Requirement
Please print every record that follows, keeping each one exactly as it is.

(Source data)
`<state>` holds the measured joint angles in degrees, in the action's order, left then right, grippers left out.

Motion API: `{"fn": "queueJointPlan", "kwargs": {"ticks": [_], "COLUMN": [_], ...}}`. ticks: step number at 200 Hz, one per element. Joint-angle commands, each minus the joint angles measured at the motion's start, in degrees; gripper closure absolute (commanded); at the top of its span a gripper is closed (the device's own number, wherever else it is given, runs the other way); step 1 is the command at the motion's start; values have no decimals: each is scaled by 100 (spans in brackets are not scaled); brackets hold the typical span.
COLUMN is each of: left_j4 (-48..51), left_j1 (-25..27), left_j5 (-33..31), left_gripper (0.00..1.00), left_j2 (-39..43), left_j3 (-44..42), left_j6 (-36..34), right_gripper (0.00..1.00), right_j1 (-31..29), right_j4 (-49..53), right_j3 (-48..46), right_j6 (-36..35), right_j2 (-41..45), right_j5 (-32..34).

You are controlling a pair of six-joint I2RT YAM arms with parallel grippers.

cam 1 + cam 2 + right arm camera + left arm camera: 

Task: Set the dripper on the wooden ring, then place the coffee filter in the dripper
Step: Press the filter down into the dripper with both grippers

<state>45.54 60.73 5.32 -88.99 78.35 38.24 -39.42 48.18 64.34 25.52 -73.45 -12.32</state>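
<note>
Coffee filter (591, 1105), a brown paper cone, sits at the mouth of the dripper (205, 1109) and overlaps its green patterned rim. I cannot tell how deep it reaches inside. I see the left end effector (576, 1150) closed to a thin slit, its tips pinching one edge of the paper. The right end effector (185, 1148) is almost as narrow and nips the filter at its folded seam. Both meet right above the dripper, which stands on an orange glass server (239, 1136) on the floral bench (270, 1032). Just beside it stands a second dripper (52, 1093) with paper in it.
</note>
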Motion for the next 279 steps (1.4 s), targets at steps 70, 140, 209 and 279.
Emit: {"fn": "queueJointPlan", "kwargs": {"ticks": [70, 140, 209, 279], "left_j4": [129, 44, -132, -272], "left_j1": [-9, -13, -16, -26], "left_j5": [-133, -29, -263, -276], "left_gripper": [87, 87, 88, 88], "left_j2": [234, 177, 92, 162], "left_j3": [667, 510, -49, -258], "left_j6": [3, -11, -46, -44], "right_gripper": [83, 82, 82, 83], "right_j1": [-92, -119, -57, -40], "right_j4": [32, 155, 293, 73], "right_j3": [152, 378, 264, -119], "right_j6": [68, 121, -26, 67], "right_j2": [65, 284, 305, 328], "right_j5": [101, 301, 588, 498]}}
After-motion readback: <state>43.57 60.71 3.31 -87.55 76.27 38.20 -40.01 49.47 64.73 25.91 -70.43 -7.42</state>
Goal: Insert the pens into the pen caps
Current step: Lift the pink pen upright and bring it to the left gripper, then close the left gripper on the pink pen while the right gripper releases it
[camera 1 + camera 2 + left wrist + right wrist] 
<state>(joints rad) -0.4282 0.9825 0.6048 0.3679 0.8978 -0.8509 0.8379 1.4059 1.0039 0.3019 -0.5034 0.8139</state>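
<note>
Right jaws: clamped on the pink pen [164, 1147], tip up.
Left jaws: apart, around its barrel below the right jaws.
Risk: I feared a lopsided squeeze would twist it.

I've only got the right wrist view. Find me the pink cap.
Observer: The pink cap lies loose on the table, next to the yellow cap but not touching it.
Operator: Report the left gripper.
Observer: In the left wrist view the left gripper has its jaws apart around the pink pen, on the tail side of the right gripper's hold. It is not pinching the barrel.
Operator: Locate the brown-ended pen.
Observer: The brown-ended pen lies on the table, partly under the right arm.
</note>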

Solution to this task
`<state>` holds the measured joint angles in degrees, in the action's order, left then right, grippers left out.

Motion API: `{"fn": "queueJointPlan", "kwargs": {"ticks": [_], "COLUMN": [_], ...}}`. ticks: step number at 200 Hz, one per element. Joint-angle commands, each minus the joint angles measured at the motion's start, in degrees; gripper closure absolute (commanded); at the top of its span a gripper is closed (the device's own number, wherever else it is given, runs the other way); step 1 is the command at the motion's start; values have no decimals: each is scaled by 100 (spans in brackets are not scaled); brackets hold the typical span.
COLUMN is each of: left_j4 (-48..51), left_j1 (-25..27), left_j5 (-33..31), left_gripper (0.00..1.00), left_j2 (-39..43), left_j3 (-44..42), left_j6 (-36..34), right_gripper (0.00..1.00), right_j1 (-31..29), right_j4 (-49..53), right_j3 (-48..46), right_j6 (-36..35), right_j2 (-41..45), right_j5 (-32..34).

You are controlling a pair of six-joint I2RT YAM arms with parallel grippers.

cam 1 + cam 2 + right arm camera + left arm camera: 

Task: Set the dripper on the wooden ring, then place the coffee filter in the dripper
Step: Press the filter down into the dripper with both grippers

<state>45.54 60.73 5.32 -88.99 78.35 38.24 -39.42 48.18 64.34 25.52 -73.45 -12.32</state>
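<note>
Coffee filter (591, 1105), a brown paper cone, sits at the mouth of the dripper (205, 1109) and overlaps its green patterned rim. I cannot tell how deep it reaches inside. I see the left end effector (576, 1150) closed to a thin slit, its tips pinching one edge of the paper. The right end effector (185, 1148) is almost as narrow and nips the filter at its folded seam. Both meet right above the dripper, which stands on an orange glass server (239, 1136) on the floral bench (270, 1032). Just beside it stands a second dripper (52, 1093) with paper in it.
</note>
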Motion for the next 279 steps (1.4 s), targets at steps 70, 140, 209 and 279.
Emit: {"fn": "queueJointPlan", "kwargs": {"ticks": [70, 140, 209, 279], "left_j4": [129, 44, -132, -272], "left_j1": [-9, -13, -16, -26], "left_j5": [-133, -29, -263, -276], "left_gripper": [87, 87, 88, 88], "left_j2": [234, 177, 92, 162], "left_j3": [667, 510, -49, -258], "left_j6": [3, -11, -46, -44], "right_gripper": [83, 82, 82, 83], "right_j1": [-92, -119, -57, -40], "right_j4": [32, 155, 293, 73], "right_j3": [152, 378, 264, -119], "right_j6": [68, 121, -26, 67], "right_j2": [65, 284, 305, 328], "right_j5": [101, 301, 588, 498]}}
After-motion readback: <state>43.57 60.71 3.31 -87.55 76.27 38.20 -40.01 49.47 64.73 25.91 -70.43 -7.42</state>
Goal: Insert the pens into the pen caps
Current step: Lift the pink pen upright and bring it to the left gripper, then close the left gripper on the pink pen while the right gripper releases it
[camera 1 + camera 2 + left wrist + right wrist] 
<state>(joints rad) -0.4282 0.9825 0.6048 0.3679 0.8978 -0.8509 0.8379 1.4059 1.0039 0.3019 -0.5034 0.8139</state>
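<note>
Right jaws: clamped on the pink pen [164, 1147], tip up.
Left jaws: apart, around its barrel below the right jaws.
Risk: I feared a lopsided squeeze would twist it.

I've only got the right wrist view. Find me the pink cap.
Observer: The pink cap lies loose on the table, next to the yellow cap but not touching it.
Operator: Report the left gripper.
Observer: In the left wrist view the left gripper has its jaws apart around the pink pen, on the tail side of the right gripper's hold. It is not pinching the barrel.
Operator: Locate the brown-ended pen.
Observer: The brown-ended pen lies on the table, partly under the right arm.
</note>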

No further answer is needed.